**Task goal**
Which lines of the data contain the string "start"? Copy every one of them.

**Exercise data**

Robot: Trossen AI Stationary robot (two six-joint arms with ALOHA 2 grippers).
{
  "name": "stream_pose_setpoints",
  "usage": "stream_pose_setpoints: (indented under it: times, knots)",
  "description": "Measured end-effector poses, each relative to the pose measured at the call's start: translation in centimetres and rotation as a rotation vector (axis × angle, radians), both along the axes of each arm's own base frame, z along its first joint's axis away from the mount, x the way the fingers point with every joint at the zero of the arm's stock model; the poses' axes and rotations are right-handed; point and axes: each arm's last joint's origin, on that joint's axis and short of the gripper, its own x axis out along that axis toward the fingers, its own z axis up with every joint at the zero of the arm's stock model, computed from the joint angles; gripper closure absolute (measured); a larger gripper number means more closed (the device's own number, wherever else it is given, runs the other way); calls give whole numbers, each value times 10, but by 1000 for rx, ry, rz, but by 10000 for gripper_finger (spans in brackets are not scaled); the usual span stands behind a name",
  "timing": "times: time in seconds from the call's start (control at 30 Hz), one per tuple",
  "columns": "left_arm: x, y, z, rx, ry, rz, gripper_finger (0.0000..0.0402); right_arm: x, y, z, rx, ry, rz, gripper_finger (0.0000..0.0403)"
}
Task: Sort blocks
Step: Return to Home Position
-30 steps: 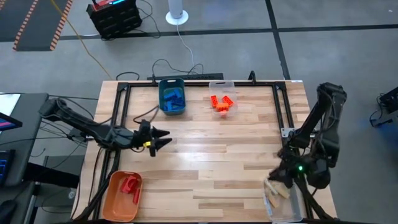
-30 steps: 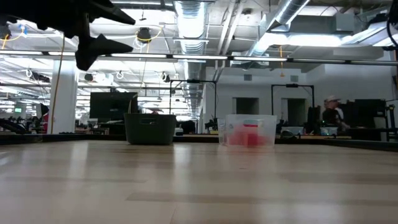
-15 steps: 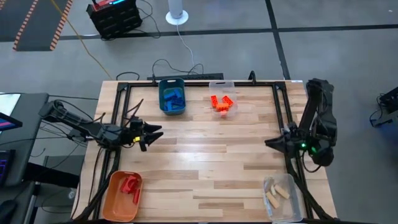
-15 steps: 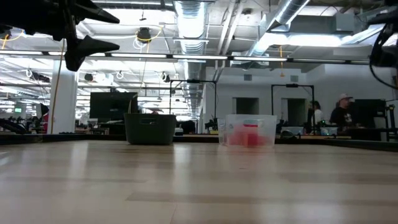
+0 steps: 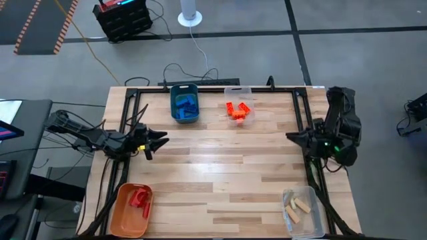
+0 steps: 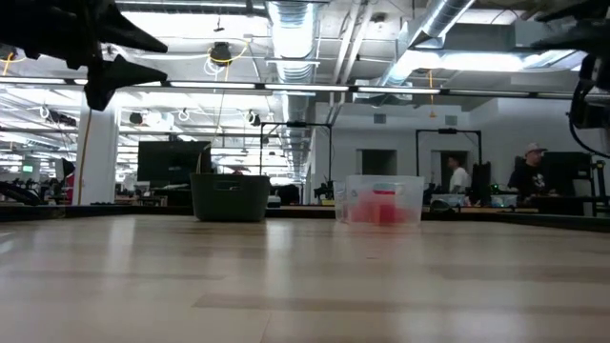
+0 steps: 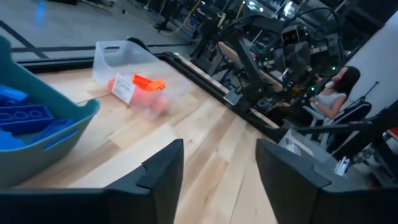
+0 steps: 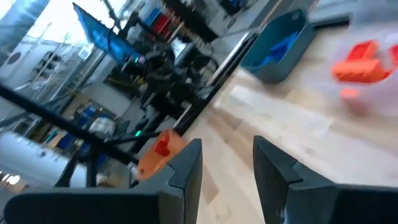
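Every block in view lies in a bin. Blue blocks (image 5: 187, 105) fill the teal bin (image 5: 175, 100), and orange blocks (image 5: 237, 111) lie in a clear bin (image 5: 249, 93) at the far edge. Red blocks (image 5: 140, 198) sit in the orange bin (image 5: 124, 213) at the near left, and wooden blocks (image 5: 297, 207) in a clear bin (image 5: 311, 220) at the near right. My left gripper (image 5: 159, 140) (image 7: 217, 155) hovers by the table's left edge. It points right, open, with nothing between its fingers. My right gripper (image 5: 292, 137) (image 8: 227, 155) hovers at the right edge and points left, also open with nothing in it.
A black metal frame (image 5: 130, 120) runs along the table's left, far and right edges. Cables (image 5: 180, 72) lie behind the far edge. In the low view, people (image 6: 529, 171) stand in the room beyond the table.
My left gripper has drawn back toward the table's left edge, staying level. My right gripper has left the wooden-block bin, gone toward the far edge along the right side, and swung round until it points left across the table.
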Motion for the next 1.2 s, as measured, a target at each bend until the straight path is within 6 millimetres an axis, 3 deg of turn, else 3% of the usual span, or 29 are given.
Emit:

**Solved exercise**
  "description": "Measured end-effector poses, each relative to the pose measured at the call's start: translation in centimetres and rotation as a rotation vector (axis × angle, radians), both along the axes of each arm's own base frame, z along its first joint's axis away from the mount, x the way the fingers point with every joint at the zero of the arm's stock model; the poses' axes and rotations are right-handed; point and axes: each arm's last joint's origin, on that joint's axis and short of the gripper, its own x axis out along that axis toward the fingers, its own z axis up with every joint at the zero of the arm's stock model, computed from the joint angles; gripper closure absolute (measured); a larger gripper number means more closed (the device's own number, wherever else it is given, runs the other way); calls give whole numbers, each value times 10, but by 1000 for rx, ry, rz, but by 10000 for gripper_finger (spans in brackets are not scaled); the usual span stands behind a name",
  "timing": "times: time in seconds from the call's start (control at 30 Hz), one per tuple",

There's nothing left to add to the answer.